The group targets CFOs and finance teams at enterprises in financial services and insurance, where wire transfer authority exists and executives frequently communicate verbally about financial decisions. Their attack chain combines OSINT, AI voice synthesis, and exploited trust relationships to bypass human verification processes that were designed for an era before synthetic media.
Motivation: Financial — wire fraud via voice-authorized transfers, typically $500K–$5M per operation. The group reinvests profits into improved AI tooling, creating a capability escalation cycle.
Estimated Operations: 15–20 successful attacks in 2025, with an average yield of $1.8M per incident. Success rate estimated at ~35% of attempts.
Emerging Threat Context
AI-generated voice deepfakes represent a paradigm shift in social engineering. Key developments:
- Voice cloning quality: Modern TTS (text-to-speech) models can clone a voice from as little as 3 seconds of audio
- Real-time synthesis: Attackers can now conduct live conversations using cloned voices with <200ms latency
- Detection difficulty: Human listeners correctly identify AI-generated speech only ~50% of the time (near chance)
- Public awareness: Most organizations have not updated their verification procedures to account for synthetic voice threats
- Notable incidents: Multiple publicly reported cases of deepfake voice fraud exceeding $25M (Hong Kong, 2024)
Scenario Narrative¶
Phase 1 — OSINT & Voice Sample Collection (~20 min)¶
ECHO MIRAGE targets FinServ Corp, a mid-market insurance company ($2.1B AUM) with 800 employees. Through LinkedIn and corporate website reconnaissance, they identify the organizational hierarchy:
- Marcus Webb — CISO (target for impersonation)
- Sandra Liu — CFO (secondary target)
- David Park — Treasury Manager (primary social engineering target)
- Jennifer Adams — Wire Transfer Coordinator (execution target)
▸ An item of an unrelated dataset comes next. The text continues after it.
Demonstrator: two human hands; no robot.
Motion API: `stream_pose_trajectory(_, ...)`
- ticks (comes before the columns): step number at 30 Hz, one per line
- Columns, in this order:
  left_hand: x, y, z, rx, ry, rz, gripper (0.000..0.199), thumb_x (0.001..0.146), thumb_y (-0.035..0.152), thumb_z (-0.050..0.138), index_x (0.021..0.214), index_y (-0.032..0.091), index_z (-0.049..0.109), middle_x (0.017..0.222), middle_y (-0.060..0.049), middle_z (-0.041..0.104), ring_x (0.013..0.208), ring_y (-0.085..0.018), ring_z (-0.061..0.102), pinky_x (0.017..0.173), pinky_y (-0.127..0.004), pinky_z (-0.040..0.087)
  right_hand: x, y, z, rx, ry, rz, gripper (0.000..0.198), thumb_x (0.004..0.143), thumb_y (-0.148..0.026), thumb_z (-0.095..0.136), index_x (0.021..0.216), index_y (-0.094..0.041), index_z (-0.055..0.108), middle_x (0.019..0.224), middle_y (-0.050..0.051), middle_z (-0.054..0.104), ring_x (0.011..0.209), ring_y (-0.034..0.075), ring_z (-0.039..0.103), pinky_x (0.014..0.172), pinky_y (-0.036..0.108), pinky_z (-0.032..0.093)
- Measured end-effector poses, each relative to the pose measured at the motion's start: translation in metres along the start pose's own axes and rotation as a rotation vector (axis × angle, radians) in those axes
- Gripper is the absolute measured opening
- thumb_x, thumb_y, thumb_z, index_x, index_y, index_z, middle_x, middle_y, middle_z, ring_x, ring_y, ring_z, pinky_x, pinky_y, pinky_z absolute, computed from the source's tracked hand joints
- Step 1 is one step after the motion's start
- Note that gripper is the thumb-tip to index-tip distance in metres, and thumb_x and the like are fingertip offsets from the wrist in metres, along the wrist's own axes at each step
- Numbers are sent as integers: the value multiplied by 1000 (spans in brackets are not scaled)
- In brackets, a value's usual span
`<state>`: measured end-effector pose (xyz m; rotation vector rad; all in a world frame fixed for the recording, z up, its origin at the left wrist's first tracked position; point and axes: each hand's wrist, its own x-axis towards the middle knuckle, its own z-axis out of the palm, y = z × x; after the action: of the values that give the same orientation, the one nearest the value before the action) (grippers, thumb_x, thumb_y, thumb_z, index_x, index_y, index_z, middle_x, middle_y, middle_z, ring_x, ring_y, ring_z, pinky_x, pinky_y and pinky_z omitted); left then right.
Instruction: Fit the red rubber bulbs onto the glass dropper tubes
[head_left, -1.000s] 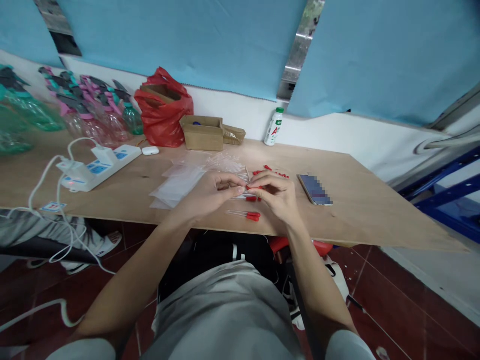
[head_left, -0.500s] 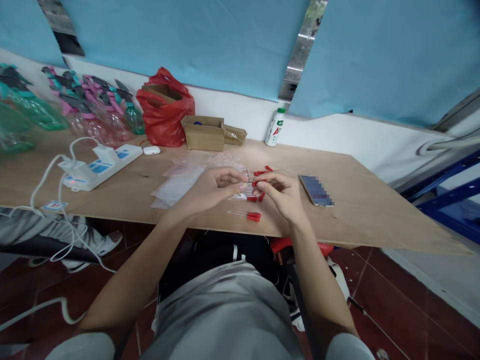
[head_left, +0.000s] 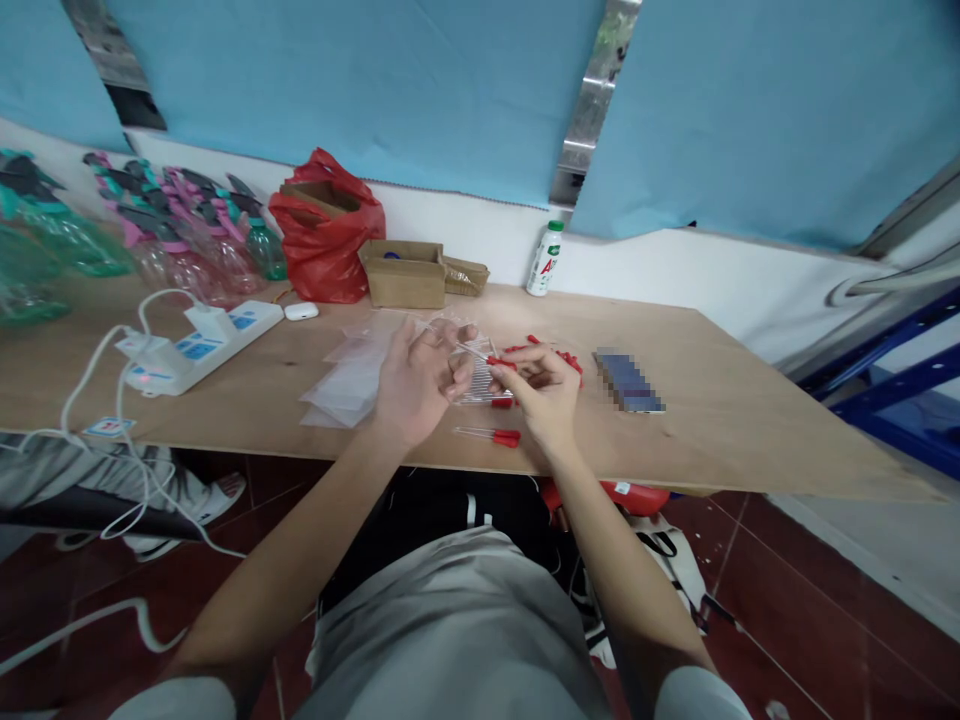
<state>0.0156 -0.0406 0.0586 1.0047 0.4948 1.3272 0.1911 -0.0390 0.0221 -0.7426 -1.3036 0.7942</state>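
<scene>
Since the frame half a second ago, the left hand (head_left: 424, 385) has come away from its pinch and turned palm up, and the right hand (head_left: 544, 385) has lifted a red-ended dropper (head_left: 501, 362) into plain view. Nearest on the table (head_left: 712, 420), I see a pair of red-ended droppers (head_left: 506, 437) lying close to the near edge; I judge a brushing forearm could roll them off.

Just beyond, the right fingertips pinch the held dropper by its red end, its clear stem pointing left. The left fingers are loosely spread, gripping nothing that I can see; whether they touch the stem, I can't make out. If the pinch slackens, I reckon the dropper could fall onto the clear tubes (head_left: 487, 385) beneath and scatter them. Red bulbs (head_left: 574, 362) lie past the right hand, and a phone (head_left: 628, 382) to its right has a pixelated screen.

Farther off, the white bottle (head_left: 544, 260) carries a large red "A"; its smaller print I can't read.
</scene>
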Motion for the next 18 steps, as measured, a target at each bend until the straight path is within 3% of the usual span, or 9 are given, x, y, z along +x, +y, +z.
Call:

The attacker collects voice samples for Marcus Webb (CISO) from the following publicly available sources:
| Source | Duration | Quality | Content |
|---|---|---|---|
| RSA Conference 2025 panel (YouTube) | 18 minutes | High (studio mic) | Cybersecurity strategy discussion |
| FinServ Corp quarterly earnings call (IR website) | 7 minutes | Medium (phone) | Security investment Q&A |
| InsurTech podcast interview (Spotify) | 42 minutes | High (studio mic) | Career background, leadership style |
| FinServ Corp internal training video (LinkedIn) | 5 minutes | High (professional) | Security awareness message to employees |
Total collected audio: 72 minutes — far more than the 3–10 minutes required for high-fidelity voice cloning.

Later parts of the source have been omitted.